Sophie is my now four-year-old sister who was adopted and Heather is Sophie's birth mom. Why in the world would my adopted sister's birth mom be coming over? Well, she’s kind of part of our family and she has been since she decided to place Sophie with our family when Sophie is born four years ago.
It’s called an open adoption. An open adoption? Does that mean you contact with a birth mom and she can come over and see the child she placed for adoption? Yeah-that is almost exactly what it means. And just to clarify, it's not, “Heather, Sophie’s birth mom,” she's just, “Heather,” and she's become a part of our family.
Sophie knows her as “Heather” and knows that she came from Heather's tummy so she could be part of our family now. Sophie is four and doesn't like the idea of coming from anyone's tummy to be with any family but maybe one day we'll get it right.
I remember when my parents tried to explain to my 80-year-old grandparents about this open adoption and they were full of fear. Open adoption was something new they had never heard of. I felt a bit of the same fear when I was 17 and my parents told me and my three younger siblings they decided to adopt.

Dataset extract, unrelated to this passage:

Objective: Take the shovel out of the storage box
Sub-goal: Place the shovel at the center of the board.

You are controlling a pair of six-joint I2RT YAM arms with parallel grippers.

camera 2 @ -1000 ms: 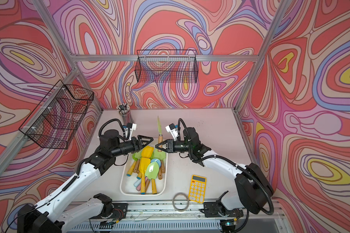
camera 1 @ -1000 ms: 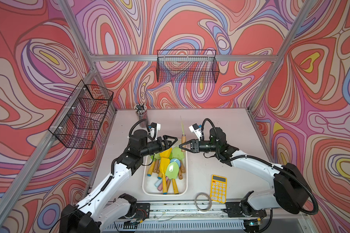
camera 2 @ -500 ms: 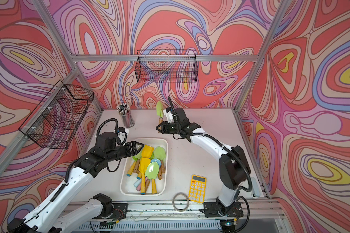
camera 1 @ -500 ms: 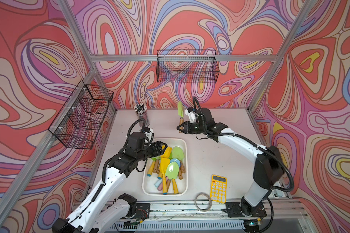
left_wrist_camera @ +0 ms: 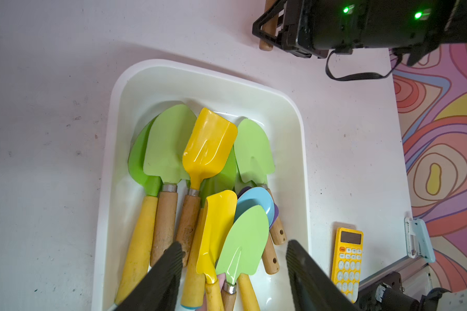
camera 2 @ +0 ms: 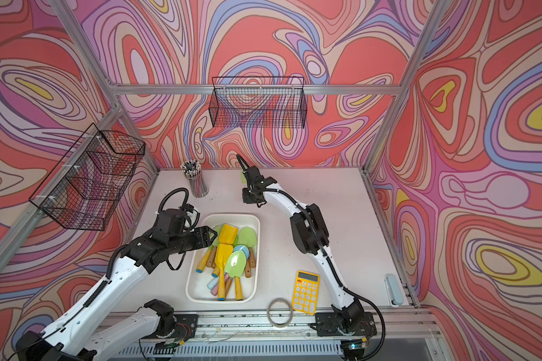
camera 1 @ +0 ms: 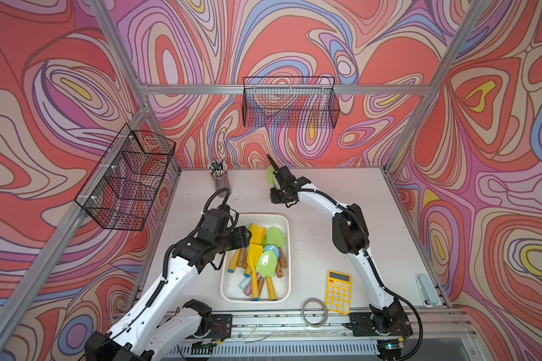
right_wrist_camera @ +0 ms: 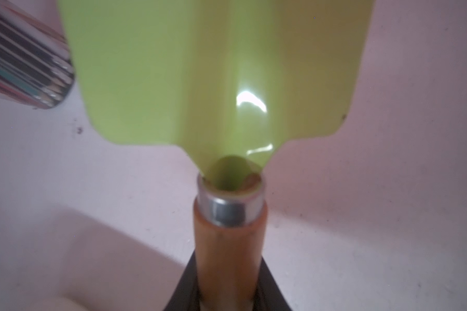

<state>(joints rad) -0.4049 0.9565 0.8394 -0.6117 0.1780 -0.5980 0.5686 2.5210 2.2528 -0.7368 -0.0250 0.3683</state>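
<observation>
Surface (camera 1: 373,193) rear reached by green shovel (right_wrist_camera: 213,80) clenched in right fingers (right_wrist_camera: 270,293), clear of storage box (left_wrist_camera: 200,80); left fingers (left_wrist_camera: 162,277) parted.

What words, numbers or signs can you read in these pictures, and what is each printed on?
Nothing can be read.
Calculator: the keys carry marks, but they are too blurred to read; the display is dark.
Pencils: any print is too small to read.
Shovels and box: no labels visible.
</observation>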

Their voices were filled with a mix of anxiety, fear, and excitement. Those same feelings flooded me as I realize I was a senior in high school who would now have a baby sister. People already stared at my stereotypical, large Mormon family, but now we gave them one more reason to stare.
After Sophie was born, my mom hesitated to let me be seen in public with both her and Sophie. She was afraid it would look like I was a teen mom and she was trying to help support me and my baby- which was obviously not the case but it wasn't that obvious the other people.
I won't ever forget when my mom posted the typical, “look at my daughter going to homecoming” picture on social media and one of the girls from my high school-- who knew I had a recently adopted baby sister --decided it might be funny to comment, “aw cute, teen mom.” The picture was quickly taken down. It wasn't’ the first or last time people would attempt to be humorous with that comment, but I found that I love this new sister more than I care about what others thought and I just did my best to brush off their rude comments.
Having a sister that 17 years younger than me has rocked my world, and my family's world. But looking back to my parents first made the announcement to us, we should have thrown a party. Sophie has brought so much joy to our family and having Heather involved in her life and our lives only means there's more love to go around. Now I know this is not your typical adoption story but this is Sophie’s story and my family story and it's a big part of my story too.